April 25, 2003
Iqaluit woman gets three years for killing lover
"No justification,"
judge says
KIRSTEN MURPHY
Jeannie Manning, 44, was sentenced to three years in jail this week for killing
her former lover, Davidee Adla, then 44, on Sept. 1, 2001, in Iqaluit.
An audibly distraught Manning, formerly of Cape Dorset, collapsed and wailed
after hearing Justice Paul Chrumka's sentence at a court appearance on April
23.
"The taking of a life is an extremely serious matter," Chrumka said.
"There is no justification for the action of the [accused]."
In December 2002, a jury found Manning not guilty of second-degree murder,
but guilty of manslaughter.
During the trial, the evidence showed that Adla physically and mentally abused
Manning for years. Her defence lawyer, Susan Cooper, used that to portray Manning
as suffering from battered woman's syndrome.

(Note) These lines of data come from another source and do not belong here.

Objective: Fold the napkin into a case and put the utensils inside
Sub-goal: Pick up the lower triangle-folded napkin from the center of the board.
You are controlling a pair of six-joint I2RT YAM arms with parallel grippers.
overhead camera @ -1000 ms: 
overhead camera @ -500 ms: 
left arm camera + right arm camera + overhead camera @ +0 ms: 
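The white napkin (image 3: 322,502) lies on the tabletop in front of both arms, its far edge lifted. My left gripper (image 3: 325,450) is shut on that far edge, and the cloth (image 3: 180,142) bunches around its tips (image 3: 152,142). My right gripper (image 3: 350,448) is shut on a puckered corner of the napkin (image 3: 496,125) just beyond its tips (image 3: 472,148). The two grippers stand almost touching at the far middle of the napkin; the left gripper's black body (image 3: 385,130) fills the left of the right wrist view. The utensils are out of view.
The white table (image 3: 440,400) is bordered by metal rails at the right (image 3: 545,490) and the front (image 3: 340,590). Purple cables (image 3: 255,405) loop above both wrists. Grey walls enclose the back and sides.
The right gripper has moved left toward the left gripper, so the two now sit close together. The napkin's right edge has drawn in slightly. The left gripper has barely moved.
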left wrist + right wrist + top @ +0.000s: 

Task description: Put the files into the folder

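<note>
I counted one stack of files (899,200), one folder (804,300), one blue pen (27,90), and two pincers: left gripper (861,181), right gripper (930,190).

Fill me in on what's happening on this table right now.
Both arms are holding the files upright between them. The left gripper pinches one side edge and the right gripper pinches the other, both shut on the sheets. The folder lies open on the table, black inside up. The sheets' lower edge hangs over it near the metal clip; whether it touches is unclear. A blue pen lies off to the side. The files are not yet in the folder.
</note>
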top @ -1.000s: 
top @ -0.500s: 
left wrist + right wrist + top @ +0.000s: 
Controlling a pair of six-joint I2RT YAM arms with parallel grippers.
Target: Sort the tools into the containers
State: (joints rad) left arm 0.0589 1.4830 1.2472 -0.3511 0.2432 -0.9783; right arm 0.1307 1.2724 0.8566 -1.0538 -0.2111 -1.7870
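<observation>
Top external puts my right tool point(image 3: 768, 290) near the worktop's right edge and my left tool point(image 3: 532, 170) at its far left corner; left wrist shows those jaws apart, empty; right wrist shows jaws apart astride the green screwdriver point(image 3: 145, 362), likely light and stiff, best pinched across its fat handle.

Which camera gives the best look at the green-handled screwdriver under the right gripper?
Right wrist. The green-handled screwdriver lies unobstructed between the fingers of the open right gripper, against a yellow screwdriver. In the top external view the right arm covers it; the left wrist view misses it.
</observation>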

Manning said she stabbed Adla three times in self-defence a claim Chrumka
said he didn't believe, in part, because Adla was lacing up his boots and attempting
to leave the house when she struck him in the back three times.
Adla was pronounced dead at the Baffin Regional Hospital the same day as the
stabbing.
Manning, who wept and rocked during the lengthy sentencing hearing, kept her
head down when Kumaarjuk Pii read her victim-impact statement to the courtroom.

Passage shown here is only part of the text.